## Directions
Scan the data beneath this task and copy each line that includes "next".

## Data for this task
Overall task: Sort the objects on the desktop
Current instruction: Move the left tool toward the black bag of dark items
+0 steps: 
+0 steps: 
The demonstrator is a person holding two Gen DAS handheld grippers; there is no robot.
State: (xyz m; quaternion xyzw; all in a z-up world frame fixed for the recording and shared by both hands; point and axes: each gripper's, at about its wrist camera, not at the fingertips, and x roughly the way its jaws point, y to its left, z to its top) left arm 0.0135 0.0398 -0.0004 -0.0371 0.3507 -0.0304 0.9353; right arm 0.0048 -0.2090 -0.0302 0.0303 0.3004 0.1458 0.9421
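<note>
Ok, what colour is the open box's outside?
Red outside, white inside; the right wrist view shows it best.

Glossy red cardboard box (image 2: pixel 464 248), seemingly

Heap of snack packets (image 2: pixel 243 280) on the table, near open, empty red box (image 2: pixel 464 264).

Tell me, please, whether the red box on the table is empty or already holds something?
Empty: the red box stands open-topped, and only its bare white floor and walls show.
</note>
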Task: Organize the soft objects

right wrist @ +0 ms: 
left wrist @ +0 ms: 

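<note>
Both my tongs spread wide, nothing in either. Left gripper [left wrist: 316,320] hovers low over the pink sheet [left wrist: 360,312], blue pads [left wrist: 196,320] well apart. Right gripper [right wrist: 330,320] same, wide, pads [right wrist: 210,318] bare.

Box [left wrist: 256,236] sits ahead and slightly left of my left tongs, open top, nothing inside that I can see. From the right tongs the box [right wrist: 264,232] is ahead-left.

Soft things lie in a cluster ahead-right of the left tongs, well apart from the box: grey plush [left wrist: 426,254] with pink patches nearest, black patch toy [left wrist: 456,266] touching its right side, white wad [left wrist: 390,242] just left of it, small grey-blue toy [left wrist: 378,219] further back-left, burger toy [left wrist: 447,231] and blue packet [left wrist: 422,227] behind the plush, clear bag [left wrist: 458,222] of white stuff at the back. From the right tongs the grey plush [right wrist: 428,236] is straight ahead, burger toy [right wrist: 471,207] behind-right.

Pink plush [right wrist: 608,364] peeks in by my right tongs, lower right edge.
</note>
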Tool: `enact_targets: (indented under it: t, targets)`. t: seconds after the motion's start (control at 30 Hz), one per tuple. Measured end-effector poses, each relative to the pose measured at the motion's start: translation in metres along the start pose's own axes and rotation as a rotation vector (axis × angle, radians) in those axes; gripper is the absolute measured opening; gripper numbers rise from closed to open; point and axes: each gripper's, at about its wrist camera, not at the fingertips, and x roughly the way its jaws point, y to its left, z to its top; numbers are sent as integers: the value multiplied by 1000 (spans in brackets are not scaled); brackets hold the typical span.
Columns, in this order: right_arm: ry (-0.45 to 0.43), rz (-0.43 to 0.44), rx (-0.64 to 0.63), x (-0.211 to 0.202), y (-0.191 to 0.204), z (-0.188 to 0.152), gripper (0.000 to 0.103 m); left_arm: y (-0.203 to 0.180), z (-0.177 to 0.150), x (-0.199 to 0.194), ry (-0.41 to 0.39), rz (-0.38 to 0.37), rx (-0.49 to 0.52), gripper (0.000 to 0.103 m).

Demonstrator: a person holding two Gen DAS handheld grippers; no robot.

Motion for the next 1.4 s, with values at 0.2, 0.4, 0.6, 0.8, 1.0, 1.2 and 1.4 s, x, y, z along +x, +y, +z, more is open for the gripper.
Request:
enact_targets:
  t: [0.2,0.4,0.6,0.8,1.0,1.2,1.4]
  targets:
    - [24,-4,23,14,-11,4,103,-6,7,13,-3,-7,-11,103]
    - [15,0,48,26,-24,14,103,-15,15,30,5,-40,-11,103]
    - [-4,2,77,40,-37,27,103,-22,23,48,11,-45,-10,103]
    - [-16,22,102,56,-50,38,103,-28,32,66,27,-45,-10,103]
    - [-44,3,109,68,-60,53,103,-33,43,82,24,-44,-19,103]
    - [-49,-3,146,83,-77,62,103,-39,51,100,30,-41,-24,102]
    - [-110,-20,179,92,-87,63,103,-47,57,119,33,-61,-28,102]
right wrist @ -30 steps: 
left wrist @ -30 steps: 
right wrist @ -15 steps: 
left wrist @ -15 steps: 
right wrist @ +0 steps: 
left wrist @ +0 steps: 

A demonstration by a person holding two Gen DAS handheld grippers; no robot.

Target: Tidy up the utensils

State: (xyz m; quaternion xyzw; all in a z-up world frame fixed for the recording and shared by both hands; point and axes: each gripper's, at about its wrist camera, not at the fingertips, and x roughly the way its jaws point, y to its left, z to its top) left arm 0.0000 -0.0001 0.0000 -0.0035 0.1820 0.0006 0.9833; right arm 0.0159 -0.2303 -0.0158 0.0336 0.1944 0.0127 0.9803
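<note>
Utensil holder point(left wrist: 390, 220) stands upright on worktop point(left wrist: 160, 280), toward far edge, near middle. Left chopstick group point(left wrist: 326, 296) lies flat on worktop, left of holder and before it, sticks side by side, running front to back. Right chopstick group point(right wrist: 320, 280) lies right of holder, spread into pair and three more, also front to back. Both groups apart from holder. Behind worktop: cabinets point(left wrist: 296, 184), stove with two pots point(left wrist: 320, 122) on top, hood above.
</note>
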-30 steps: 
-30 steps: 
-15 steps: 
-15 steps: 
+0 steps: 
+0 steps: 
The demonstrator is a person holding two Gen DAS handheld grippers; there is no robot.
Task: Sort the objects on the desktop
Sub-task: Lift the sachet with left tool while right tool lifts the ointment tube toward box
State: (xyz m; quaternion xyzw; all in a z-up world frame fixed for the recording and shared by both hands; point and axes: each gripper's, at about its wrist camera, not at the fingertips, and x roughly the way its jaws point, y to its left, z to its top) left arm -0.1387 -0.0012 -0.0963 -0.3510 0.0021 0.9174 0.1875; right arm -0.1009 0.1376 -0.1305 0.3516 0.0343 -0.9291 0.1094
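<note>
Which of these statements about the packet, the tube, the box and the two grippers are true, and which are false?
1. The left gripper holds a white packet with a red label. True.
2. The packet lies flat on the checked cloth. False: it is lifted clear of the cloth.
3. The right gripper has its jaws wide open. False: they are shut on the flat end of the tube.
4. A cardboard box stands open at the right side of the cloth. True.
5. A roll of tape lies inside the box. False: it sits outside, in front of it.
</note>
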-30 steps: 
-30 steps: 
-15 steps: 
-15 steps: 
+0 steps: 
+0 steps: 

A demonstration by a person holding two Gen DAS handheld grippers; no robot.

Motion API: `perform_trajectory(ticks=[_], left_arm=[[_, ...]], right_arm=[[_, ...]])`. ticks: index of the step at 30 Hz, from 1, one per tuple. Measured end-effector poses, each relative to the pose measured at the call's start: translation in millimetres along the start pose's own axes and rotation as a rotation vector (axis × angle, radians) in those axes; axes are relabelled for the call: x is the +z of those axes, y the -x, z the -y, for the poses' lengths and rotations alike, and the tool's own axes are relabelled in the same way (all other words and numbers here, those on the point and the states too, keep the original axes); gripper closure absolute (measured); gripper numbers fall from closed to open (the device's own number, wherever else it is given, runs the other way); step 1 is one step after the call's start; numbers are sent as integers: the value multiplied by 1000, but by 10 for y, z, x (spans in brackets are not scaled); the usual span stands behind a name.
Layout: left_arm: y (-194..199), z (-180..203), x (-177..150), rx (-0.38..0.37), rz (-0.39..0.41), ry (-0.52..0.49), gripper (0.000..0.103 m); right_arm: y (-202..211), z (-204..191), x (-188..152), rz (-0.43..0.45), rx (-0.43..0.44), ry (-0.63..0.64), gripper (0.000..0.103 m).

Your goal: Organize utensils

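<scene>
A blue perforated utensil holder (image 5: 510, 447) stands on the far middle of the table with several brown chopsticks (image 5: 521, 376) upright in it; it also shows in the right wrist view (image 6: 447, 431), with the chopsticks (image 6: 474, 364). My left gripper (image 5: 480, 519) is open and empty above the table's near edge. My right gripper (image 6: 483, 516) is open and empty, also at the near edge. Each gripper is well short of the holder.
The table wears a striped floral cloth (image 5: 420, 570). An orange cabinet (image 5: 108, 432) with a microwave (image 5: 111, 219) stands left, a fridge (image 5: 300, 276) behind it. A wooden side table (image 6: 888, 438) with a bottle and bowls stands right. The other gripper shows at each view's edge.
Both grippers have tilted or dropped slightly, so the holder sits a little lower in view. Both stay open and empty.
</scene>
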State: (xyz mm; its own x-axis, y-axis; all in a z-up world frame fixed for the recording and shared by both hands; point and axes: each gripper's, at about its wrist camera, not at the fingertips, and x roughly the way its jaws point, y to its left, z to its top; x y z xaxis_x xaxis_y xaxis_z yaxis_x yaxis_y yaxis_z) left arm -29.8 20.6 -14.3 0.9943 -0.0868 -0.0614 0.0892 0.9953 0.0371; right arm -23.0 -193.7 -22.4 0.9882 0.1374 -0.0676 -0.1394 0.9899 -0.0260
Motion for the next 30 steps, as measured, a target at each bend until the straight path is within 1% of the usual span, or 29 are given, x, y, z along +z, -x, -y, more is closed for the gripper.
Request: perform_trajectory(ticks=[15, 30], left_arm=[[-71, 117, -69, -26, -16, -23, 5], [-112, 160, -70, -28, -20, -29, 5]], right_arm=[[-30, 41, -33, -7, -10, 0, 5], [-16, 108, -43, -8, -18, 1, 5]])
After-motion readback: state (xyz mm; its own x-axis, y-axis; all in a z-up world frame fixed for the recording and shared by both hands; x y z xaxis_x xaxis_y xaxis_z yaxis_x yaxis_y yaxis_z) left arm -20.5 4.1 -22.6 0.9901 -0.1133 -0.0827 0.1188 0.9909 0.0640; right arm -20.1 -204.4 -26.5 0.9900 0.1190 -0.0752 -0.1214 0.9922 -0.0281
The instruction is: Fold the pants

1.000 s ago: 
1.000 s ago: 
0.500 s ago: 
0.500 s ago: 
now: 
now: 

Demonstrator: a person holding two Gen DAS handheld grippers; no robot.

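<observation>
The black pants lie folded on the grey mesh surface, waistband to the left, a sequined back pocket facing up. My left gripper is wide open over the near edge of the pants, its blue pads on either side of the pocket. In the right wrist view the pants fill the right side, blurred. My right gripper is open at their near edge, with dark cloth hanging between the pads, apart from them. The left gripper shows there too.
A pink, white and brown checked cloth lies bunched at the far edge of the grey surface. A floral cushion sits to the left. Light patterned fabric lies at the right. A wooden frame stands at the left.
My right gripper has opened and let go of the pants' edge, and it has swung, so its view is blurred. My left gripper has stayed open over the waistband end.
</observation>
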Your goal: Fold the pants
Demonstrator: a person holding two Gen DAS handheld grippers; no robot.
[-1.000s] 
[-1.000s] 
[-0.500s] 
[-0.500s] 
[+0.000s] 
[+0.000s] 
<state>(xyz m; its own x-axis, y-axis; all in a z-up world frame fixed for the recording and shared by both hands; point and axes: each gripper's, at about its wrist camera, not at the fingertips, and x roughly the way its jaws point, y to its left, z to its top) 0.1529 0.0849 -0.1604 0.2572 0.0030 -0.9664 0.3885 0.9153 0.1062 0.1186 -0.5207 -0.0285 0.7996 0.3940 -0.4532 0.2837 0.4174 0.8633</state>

## Task response
Motion for the next 1.4 s, with values at 0.2, 0.4, 0.6, 0.8, 1.0, 1.2 and 1.4 s, x, y, z along +x, +y, +z, more is open for the gripper.
Motion for the next 30 steps, as measured, a target at each bend until the straight path is within 1% of the usual span, or 29 are given, x, y, z along +z, -x, -y, more is closed for the gripper.

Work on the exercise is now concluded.